▸ **What is expected**
Look through the material below for "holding". Copy every line that contains it.

▸ **Extracted entries**

((

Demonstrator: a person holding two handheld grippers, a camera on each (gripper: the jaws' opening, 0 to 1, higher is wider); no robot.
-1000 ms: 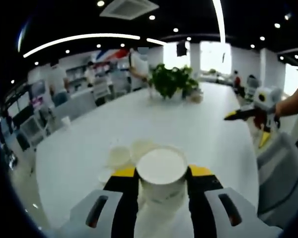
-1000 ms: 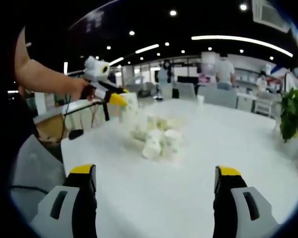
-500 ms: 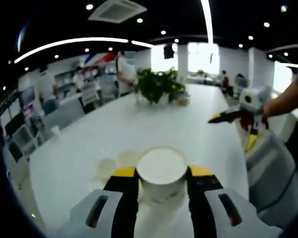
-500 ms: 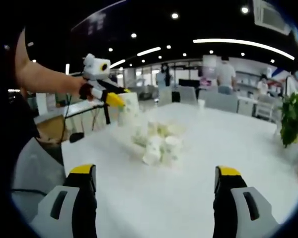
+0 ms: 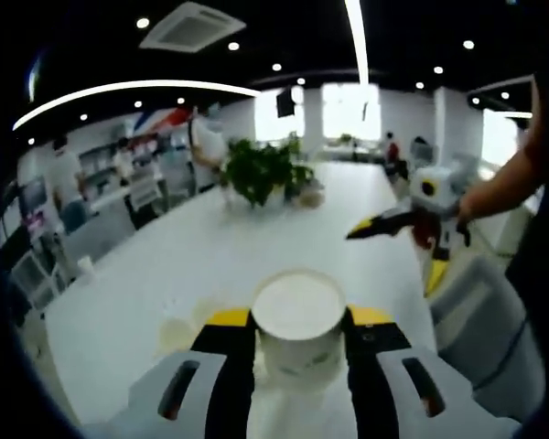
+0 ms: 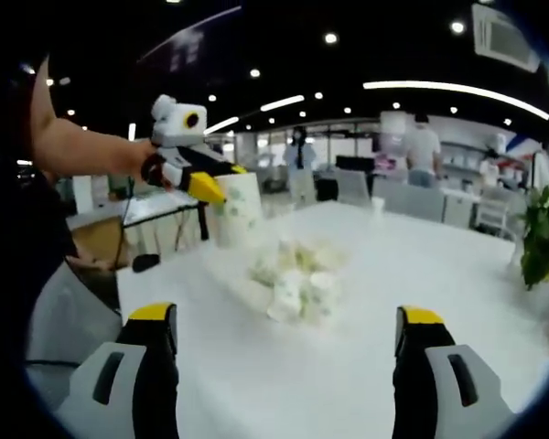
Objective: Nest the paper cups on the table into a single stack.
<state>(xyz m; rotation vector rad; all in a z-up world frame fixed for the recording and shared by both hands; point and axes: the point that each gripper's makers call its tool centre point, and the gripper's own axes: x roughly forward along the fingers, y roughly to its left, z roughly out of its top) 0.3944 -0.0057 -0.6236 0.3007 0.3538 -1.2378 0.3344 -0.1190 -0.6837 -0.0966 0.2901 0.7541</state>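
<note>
Paper cup (image 5: 298, 320) rides higher in the clamped left claw (image 5: 298, 322) above loose cups (image 6: 297, 279); right claw (image 6: 286, 331) gapes empty, so nesting awaits.

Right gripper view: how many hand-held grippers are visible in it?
2. The right hand-held gripper rises from the bottom, jaws wide apart. The left hand-held gripper is at upper left, shut on a paper cup.
</note>
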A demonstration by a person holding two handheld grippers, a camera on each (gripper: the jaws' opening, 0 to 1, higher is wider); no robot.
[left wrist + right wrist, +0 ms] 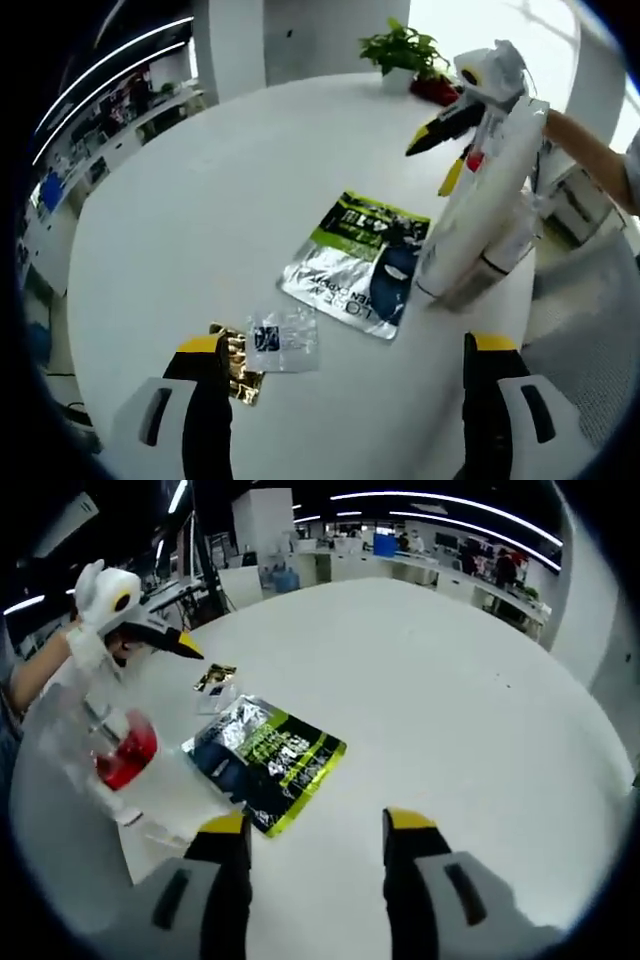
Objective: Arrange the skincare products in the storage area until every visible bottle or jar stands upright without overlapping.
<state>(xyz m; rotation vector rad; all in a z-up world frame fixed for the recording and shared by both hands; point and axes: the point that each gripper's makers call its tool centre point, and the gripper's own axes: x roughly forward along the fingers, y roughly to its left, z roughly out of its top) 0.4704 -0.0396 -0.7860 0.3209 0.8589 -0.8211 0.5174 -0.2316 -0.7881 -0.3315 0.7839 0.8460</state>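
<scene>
A silver, green and black foil pouch (358, 265) (268, 752) lies flat on the round white table (200, 200) (430, 680). Beside it lie a small clear sachet (284, 338) (218, 698) and a gold packet (238, 368) (214, 676). A translucent plastic bag (480, 215) (110, 755) with something red inside stands tilted at the table edge; I cannot tell what holds it up. My left gripper (345, 375) (172, 640) is open above the sachet and the gold packet. My right gripper (318, 845) (432, 162) is open near the pouch's green end.
A potted green plant (405, 52) and a red object (436, 90) stand at the table's far edge. A person's arm (590, 150) (40, 680) reaches in beside the bag. Desks and shelves (440, 565) line the room behind the table.
</scene>
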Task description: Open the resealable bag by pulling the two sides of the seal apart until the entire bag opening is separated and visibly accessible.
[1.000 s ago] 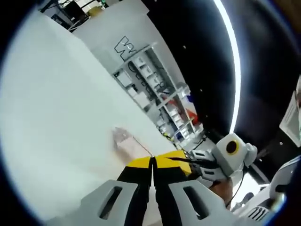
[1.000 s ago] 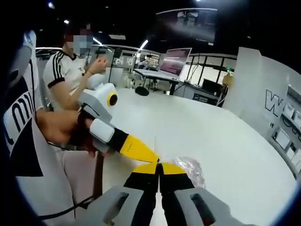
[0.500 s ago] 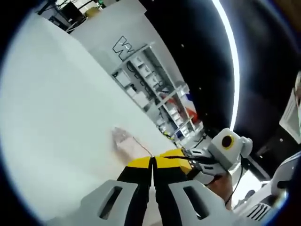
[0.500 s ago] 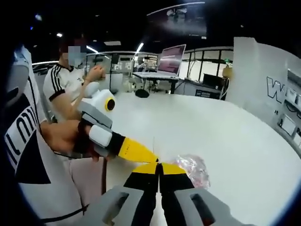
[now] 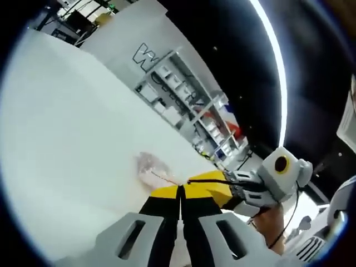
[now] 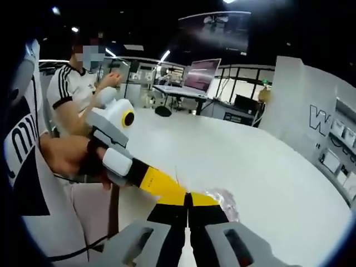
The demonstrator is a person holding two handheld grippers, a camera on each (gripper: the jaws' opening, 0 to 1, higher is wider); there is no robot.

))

▸ **Answer box**
Demonstrator: a person holding two handheld grippers, a camera on each (gripper: the jaws' opening, 0 to 1, higher is wider); no robot.
A demonstration by a person holding two handheld grippers, a camera on each (gripper: the jaws' opening, 0 to 1, higher is wider); no robot.
The demonstrator is a person holding two handheld grippers, a camera on each (gripper: the jaws' opening, 0 to 1, higher is wider); there is no robot.

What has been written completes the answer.